In the listing below, find each line with the string "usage" and report it.

Dataset excerpts:
....................
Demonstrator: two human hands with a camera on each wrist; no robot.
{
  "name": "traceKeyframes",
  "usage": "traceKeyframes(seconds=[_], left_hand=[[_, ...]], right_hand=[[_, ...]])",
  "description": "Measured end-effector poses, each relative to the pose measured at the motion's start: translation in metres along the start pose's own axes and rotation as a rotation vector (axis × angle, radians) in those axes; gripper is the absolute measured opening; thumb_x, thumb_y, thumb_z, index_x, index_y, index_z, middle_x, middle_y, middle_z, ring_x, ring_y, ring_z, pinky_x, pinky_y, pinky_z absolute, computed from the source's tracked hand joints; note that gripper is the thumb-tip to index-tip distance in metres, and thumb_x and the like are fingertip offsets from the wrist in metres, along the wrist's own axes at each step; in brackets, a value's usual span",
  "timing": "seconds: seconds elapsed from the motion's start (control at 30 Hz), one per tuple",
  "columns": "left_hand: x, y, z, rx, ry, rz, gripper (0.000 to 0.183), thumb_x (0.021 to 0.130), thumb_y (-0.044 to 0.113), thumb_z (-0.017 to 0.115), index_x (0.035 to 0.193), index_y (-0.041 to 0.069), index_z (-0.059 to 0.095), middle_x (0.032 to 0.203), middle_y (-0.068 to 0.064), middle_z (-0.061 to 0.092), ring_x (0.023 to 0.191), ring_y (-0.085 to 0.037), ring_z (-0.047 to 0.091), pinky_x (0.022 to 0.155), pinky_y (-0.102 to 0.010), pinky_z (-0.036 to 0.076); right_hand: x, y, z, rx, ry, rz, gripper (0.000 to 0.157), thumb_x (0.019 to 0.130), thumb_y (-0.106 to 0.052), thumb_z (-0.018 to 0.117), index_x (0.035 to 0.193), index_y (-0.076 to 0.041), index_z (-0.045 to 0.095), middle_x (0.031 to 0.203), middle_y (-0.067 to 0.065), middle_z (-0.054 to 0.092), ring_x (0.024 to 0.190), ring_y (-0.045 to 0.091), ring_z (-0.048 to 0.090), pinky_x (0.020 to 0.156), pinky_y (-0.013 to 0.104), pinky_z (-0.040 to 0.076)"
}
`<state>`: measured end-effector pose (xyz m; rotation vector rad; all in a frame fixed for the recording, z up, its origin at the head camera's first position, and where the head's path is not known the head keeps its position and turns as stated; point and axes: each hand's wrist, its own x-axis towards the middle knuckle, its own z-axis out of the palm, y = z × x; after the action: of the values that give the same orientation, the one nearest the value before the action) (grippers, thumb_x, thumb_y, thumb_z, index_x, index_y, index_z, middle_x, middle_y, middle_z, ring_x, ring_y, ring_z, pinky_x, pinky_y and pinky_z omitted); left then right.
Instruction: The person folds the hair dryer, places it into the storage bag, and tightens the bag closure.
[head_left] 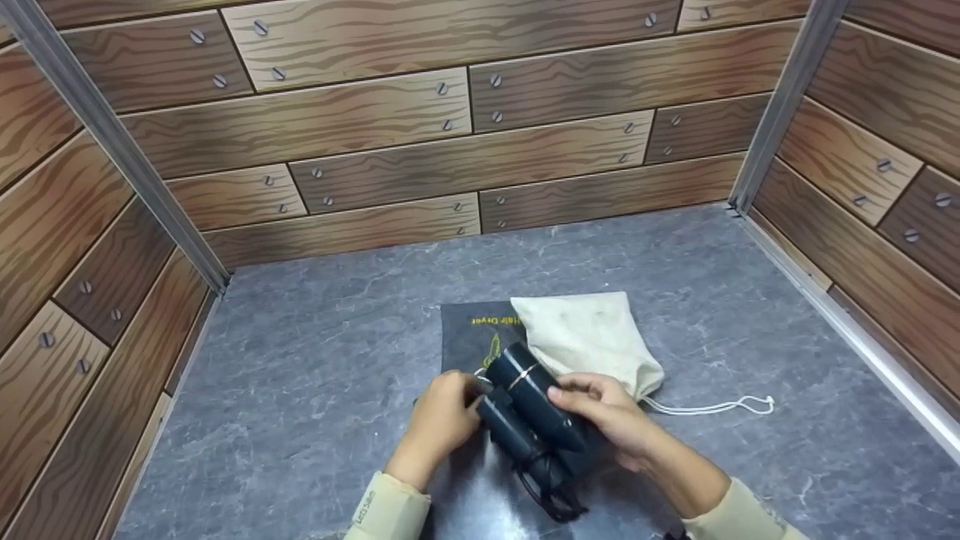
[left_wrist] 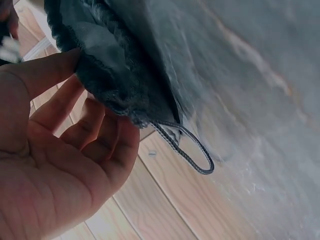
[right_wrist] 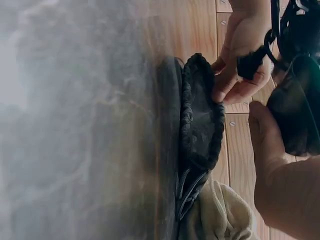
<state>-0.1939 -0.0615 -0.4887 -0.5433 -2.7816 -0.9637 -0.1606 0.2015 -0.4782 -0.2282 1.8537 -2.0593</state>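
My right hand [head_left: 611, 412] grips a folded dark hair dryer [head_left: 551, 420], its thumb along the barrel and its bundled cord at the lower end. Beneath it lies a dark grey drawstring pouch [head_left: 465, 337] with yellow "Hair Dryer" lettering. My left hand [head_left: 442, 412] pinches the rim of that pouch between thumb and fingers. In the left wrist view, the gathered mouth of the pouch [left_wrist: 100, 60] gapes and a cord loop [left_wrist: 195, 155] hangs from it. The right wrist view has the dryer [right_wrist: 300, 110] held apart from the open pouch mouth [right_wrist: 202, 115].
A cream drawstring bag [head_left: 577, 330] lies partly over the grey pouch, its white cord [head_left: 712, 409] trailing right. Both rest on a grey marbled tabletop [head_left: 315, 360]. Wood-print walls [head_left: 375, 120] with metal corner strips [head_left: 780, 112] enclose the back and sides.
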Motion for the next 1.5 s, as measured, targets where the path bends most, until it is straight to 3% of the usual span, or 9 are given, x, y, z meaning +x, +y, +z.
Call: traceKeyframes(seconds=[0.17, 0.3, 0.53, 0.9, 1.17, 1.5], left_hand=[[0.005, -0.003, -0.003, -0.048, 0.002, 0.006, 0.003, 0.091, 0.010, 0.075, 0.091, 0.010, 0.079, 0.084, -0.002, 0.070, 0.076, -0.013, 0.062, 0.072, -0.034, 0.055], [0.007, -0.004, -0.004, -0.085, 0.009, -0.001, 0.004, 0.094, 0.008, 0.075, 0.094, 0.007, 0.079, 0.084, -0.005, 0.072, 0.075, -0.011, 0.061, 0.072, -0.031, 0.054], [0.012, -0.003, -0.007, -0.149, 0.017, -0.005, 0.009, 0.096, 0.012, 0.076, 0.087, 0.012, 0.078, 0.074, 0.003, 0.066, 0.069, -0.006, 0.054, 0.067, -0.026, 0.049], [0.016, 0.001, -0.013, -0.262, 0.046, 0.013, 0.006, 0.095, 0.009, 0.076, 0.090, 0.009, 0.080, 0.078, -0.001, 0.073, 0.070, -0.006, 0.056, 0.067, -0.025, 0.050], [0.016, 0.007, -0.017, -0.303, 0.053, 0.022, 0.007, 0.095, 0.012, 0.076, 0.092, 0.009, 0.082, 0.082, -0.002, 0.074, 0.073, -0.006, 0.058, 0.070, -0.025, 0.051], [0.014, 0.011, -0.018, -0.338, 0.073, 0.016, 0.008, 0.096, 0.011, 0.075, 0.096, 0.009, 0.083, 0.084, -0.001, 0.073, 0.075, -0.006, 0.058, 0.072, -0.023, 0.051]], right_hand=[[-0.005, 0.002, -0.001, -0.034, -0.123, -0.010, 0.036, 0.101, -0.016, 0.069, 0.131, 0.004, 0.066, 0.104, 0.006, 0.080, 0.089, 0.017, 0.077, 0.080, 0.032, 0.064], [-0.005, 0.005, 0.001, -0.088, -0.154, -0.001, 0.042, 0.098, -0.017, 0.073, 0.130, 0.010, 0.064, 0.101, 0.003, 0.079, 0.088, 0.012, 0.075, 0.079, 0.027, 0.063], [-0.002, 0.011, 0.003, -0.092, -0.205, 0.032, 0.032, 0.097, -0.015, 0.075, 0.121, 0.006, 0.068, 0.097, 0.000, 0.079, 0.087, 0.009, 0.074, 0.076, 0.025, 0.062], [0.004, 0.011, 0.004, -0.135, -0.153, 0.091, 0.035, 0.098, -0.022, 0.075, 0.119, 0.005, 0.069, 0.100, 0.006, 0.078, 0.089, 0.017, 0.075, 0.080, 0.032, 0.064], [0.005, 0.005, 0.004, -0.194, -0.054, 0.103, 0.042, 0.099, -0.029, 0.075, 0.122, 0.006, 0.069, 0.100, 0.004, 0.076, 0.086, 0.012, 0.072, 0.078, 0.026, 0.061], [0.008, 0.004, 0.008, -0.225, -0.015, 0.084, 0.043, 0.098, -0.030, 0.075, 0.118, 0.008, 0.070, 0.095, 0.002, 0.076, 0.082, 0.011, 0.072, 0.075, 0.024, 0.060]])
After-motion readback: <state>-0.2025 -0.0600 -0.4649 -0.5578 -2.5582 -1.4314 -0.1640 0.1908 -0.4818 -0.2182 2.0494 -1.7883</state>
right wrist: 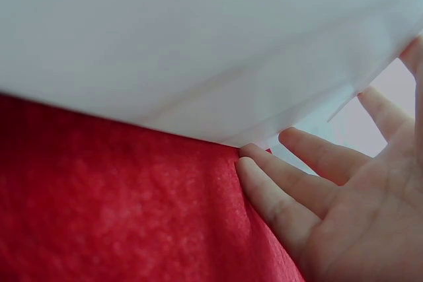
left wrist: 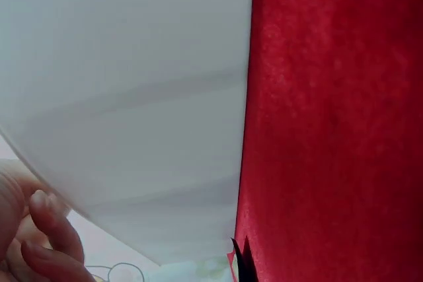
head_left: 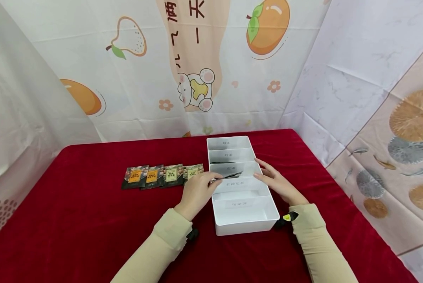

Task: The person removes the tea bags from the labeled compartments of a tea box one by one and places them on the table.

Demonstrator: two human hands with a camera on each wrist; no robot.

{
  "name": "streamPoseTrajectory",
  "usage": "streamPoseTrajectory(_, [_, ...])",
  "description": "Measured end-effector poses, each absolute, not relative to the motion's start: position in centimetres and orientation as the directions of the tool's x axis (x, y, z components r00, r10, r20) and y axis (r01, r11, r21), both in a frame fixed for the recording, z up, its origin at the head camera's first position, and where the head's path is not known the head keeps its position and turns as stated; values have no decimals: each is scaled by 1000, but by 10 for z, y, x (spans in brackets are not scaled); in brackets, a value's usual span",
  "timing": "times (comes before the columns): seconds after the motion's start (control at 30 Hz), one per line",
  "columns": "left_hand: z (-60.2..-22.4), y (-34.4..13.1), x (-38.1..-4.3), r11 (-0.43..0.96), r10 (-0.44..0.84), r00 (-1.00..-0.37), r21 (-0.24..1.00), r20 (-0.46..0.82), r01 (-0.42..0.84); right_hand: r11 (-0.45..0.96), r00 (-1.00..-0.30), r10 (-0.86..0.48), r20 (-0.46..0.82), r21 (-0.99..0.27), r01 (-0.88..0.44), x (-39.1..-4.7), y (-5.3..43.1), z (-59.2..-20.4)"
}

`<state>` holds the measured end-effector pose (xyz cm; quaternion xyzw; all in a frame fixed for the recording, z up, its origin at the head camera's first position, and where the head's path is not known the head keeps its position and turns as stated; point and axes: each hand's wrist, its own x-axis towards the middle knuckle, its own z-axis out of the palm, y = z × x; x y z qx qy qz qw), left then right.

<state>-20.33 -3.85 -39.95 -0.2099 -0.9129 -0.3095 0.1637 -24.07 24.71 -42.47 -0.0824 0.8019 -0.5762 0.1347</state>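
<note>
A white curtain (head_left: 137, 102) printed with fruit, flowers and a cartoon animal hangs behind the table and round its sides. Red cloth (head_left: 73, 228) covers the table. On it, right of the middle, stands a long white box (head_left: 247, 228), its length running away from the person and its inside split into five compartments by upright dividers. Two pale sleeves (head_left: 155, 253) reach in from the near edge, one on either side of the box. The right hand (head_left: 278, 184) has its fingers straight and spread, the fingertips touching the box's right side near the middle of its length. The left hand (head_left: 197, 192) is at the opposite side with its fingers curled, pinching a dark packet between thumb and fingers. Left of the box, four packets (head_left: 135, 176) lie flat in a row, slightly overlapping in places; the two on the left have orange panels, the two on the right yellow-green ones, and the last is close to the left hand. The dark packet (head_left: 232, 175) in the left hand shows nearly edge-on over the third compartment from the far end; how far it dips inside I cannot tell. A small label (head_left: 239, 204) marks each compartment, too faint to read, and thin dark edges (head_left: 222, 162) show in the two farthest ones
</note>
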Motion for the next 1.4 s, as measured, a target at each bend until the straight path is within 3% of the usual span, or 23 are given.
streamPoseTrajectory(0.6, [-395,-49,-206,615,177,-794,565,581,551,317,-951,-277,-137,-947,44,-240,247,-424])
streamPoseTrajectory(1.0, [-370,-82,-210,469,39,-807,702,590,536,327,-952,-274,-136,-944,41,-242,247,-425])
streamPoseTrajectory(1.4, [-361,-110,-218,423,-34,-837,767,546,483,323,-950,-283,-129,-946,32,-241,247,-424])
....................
Result:
  "usage": "traceKeyframes(seconds=[_], left_hand=[[_, ...]], right_hand=[[_, ...]])",
  "usage": "streamPoseTrajectory(_, [_, ...])",

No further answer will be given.